• **About this exercise**:
How many lines in these entries contain the string "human"? Reply with the number alone.

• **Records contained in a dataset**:
★ ★ ★ ★ ★
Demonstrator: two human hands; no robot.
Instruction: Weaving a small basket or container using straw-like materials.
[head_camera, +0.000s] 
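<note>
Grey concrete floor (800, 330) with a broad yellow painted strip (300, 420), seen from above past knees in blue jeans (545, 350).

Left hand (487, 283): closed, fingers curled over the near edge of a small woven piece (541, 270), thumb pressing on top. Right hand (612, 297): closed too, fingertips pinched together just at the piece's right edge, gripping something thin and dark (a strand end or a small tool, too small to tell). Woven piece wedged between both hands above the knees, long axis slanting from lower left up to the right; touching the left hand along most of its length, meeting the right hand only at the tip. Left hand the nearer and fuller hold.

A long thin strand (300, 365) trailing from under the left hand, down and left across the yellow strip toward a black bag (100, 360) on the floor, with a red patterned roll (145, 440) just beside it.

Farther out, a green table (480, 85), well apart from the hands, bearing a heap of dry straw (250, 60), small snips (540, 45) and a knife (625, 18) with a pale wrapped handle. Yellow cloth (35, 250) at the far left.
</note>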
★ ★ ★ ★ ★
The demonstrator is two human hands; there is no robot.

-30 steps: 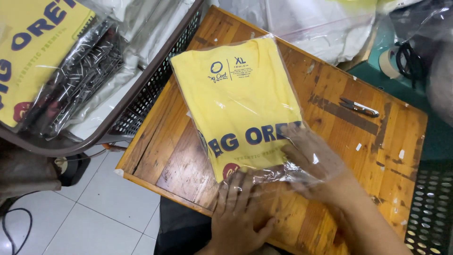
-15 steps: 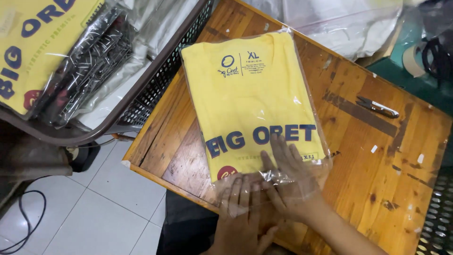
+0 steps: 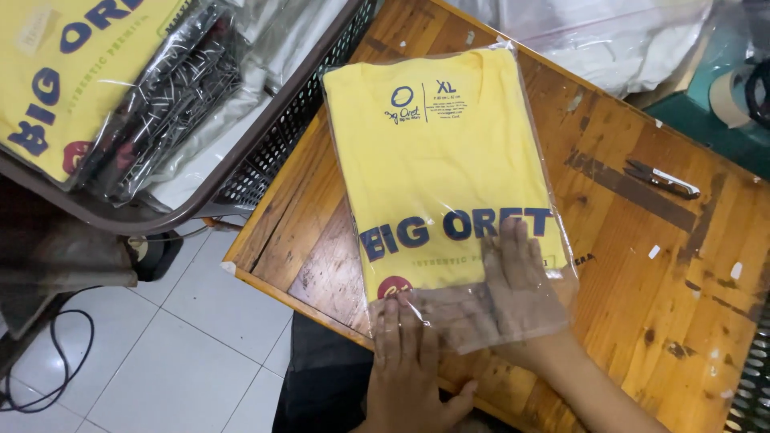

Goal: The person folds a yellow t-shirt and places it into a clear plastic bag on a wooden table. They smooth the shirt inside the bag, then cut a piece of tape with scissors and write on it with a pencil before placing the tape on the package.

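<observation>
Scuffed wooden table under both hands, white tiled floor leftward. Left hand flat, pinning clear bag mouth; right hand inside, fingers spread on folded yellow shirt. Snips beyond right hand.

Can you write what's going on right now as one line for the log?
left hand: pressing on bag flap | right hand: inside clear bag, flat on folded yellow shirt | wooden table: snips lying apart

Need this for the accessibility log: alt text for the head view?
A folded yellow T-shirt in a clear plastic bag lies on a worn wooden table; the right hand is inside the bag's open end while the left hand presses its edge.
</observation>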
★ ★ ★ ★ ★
• **Answer to the exercise**:
2